Cooper Sharp is what the inventors of American cheese were trying for – a mild sandwich cheese that actually has a flavor instead of just a texture. It won’t win any international awards in cheese contests (surely they have international cheese contests – they would be less ridiculous than Olympic ice dancing at least), but it does what a good cheese does and makes whatever you put it on taste better.

That is, if you can pry a slice away from its compatriots. Cooper Sharp is very cohesive that way.

The odd thing about Cooper Sharp is that as far as I am aware it is only available in the Philadelphia cultural region, which extends roughly sixty miles in any direction from the Liberty Bell. This is especially troubling as it is manufactured right here in Wisconsin.

I live in Wisconsin, and yet I have to travel to Philadelphia to get this cheese. This is not efficient.

I’ve tried to get the various cheese-retailing establishments in Our Little Town to remedy this situation, but so far without success. I am not yet discouraged – the local Wal-Mart occasionally carries Tastykakes, so anything is possible – but at the moment the Cooper Sharp supplies are running perilously low.

I’m sure this is how the Donner Party started.

2 comments:

Beatrice Desper said...

I'll be in the Baltimore area in two or so weeks. Can I get TastyKakes there?

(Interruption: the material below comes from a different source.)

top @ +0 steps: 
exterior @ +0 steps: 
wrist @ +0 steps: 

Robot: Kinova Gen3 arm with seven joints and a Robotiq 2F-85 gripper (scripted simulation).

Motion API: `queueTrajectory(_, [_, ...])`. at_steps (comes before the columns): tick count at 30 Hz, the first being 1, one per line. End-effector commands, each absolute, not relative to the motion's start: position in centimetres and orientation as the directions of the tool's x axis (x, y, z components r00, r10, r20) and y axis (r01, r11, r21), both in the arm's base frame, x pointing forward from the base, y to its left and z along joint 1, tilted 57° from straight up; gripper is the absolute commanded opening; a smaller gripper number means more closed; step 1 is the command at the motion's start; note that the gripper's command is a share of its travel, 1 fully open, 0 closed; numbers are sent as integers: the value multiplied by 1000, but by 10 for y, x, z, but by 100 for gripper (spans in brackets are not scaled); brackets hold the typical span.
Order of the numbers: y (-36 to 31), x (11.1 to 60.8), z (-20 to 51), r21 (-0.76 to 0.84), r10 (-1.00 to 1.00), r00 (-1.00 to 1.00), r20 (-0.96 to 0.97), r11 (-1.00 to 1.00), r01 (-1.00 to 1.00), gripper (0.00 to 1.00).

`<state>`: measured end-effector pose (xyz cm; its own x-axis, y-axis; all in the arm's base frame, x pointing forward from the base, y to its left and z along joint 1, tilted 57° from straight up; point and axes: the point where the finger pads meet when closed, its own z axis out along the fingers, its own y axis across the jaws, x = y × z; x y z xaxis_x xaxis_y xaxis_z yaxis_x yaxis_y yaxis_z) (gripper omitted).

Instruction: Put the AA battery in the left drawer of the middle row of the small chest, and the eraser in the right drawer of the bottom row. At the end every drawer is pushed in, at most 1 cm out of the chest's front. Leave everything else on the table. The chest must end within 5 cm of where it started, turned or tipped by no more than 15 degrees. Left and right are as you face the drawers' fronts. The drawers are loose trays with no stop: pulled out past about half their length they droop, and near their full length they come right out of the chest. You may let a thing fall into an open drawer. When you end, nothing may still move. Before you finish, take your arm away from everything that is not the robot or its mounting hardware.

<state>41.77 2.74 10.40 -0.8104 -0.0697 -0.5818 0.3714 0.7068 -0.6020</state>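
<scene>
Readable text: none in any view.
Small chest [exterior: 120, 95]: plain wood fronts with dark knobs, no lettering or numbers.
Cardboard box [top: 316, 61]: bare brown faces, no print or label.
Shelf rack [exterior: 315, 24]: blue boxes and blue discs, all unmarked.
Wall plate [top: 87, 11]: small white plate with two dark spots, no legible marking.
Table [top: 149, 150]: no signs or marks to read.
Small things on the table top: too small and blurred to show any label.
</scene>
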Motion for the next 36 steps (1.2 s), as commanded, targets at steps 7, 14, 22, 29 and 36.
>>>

When I travel alone to the States, Issam doesn't let me back into the Paris apartment without a decent supply of peanut butter. He doesn't have to open the suitcase to check if it's there... the weight says it all.

David said...

I don't know about Baltimore. If anyone out there does, please let us know.

And I can understand about wanting real peanut butter - European peanut butter is an albino peacock. It sort of misses the point.